Aside from that, though, here are a couple other thoughts:

  • You said you used “recorded” sentences for your initial tests. Doing ASR on full utterances is different enough from streaming the results as audio comes in that MS might be using a different model or different scorer for the two tasks, and if so, the one used for full utterances would likely be more heavyweight (read: more accurate). If you have an easy way to benchmark streaming ASR outside of Spokestack, that would be a more direct comparison.

  • MS may have changed things since Spokestack’s Azure recognizer was written/tested in such a way that our audio preprocessing is negatively affecting its performance.
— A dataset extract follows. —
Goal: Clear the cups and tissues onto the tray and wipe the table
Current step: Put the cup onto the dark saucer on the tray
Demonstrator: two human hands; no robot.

You could try copying the TFWakewordAzureASR profile into a new class and remove the following stages:

    • AutomaticGainControl
    • AcousticNoiseSuppressor

    and the pre-emphasis configuration property. If ASR works better for you without them, try adding them back in one by one to see if you can identify one stage that’s the problem. Note that leaving some or all of them all out might negatively impact your wake word’s performance.

If I had to guess, I’d say a difference in performance would be more likely due to the first point than the second, but I try not to rule anything out.

An update to this: I’ve been looking at the Azure ASR component today and have found similar accuracy problems no matter what I try (including, but not limited to, the profile adjustments I mentioned above). I can get it to work as expected if I speak clearly/loudly enough, so it doesn’t seem to be a technical issue with the way we’re streaming the audio to them. As of now, I assume they simply have a bad model, scorer, or API backend in production, but there’s still a chance we’re doing something wrong, or that there’s some device-specific preprocessing we could be doing to improve the performance on various devices. The latter is a good reason the Android ASR can easily outperform third-party providers—they can tune their models to specific devices transparently to the user.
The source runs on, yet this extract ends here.